INSTRUCTIONS TO FOLLOW -> The complete listing should be transcribed precisely.
DATA: Begin
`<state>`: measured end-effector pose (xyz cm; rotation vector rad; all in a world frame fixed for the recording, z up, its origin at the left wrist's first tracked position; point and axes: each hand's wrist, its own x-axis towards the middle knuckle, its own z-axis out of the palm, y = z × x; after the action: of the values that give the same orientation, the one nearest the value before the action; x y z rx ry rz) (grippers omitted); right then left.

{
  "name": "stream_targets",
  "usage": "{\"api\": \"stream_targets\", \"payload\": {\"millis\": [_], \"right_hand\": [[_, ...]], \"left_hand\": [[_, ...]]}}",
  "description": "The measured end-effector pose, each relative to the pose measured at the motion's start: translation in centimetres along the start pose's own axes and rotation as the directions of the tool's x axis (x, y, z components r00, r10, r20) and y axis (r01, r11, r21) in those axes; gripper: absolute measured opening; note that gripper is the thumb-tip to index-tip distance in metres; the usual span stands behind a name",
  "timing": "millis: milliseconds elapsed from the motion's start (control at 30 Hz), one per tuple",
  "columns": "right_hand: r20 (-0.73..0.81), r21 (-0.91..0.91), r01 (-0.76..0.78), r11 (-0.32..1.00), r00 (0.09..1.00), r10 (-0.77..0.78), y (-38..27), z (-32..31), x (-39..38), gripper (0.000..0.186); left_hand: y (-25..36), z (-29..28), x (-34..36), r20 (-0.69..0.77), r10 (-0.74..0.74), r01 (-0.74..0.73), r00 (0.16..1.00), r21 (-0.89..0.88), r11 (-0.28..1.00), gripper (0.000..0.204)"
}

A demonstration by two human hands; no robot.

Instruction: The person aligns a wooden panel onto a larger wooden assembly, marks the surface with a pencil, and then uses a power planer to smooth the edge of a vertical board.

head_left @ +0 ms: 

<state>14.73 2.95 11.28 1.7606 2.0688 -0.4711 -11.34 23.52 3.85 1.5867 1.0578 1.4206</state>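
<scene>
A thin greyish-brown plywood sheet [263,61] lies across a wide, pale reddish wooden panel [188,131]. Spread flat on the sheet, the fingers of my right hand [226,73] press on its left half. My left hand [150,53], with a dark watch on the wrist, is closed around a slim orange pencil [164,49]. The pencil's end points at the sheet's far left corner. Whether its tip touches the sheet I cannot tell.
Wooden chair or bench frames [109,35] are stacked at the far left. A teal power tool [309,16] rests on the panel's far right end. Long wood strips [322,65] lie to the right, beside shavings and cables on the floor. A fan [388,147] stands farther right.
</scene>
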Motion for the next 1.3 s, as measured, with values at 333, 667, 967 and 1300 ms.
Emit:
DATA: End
TASK OUTPUT ->
`<state>`: measured end-effector pose (xyz cm; rotation vector rad; all in a world frame fixed for the recording, z up, its origin at the left wrist's first tracked position; point and axes: each hand's wrist, its own x-axis towards the middle knuckle, its own z-axis out of the palm, y = z × x; after the action: of the values that give the same orientation, the one nearest the value before the action; x y z rx ry rz) (grippers omitted); right then left.

{
  "name": "stream_targets",
  "usage": "{\"api\": \"stream_targets\", \"payload\": {\"millis\": [_], \"right_hand\": [[_, ...]], \"left_hand\": [[_, ...]]}}",
  "description": "The measured end-effector pose, each relative to the pose measured at the motion's start: translation in centimetres along the start pose's own axes and rotation as the directions of the tool's x axis (x, y, z components r00, r10, r20) and y axis (r01, r11, r21) in those axes; gripper: absolute measured opening; note that gripper is the thumb-tip to index-tip distance in metres; the usual span stands behind a name",
  "timing": "millis: milliseconds elapsed from the motion's start (control at 30 Hz), one per tuple",
  "columns": "right_hand: r20 (-0.73..0.81), r21 (-0.91..0.91), r01 (-0.76..0.78), r11 (-0.32..1.00), r00 (0.09..1.00), r10 (-0.77..0.78), y (-38..27), z (-32..31), x (-39..38), gripper (0.000..0.186); left_hand: y (-25..36), z (-29..28), x (-34..36), r20 (-0.69..0.77), r10 (-0.74..0.74), r01 (-0.74..0.73), r00 (0.16..1.00), r21 (-0.89..0.88), r11 (-0.28..1.00), gripper (0.000..0.204)"
}

A demonstration by two human hands; no robot.

Instruction: The person aligns a wooden panel onto a larger wooden assembly, marks the surface with a pencil, and then uses a power planer to smooth the edge of a vertical board.

head_left @ +0 ms: 

<state>14.73 2.95 11.28 1.7606 2.0688 -0.4711 -11.34 23.52 3.85 1.5867 1.0578 1.4206</state>
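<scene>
A thin greyish-brown plywood sheet [263,61] lies across a wide, pale reddish wooden panel [188,131]. Spread flat on the sheet, the fingers of my right hand [226,73] press on its left half. My left hand [150,53], with a dark watch on the wrist, is closed around a slim orange pencil [164,49]. The pencil's end points at the sheet's far left corner. Whether its tip touches the sheet I cannot tell.
Wooden chair or bench frames [109,35] are stacked at the far left. A teal power tool [309,16] rests on the panel's far right end. Long wood strips [322,65] lie to the right, beside shavings and cables on the floor. A fan [388,147] stands farther right.
</scene>
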Motion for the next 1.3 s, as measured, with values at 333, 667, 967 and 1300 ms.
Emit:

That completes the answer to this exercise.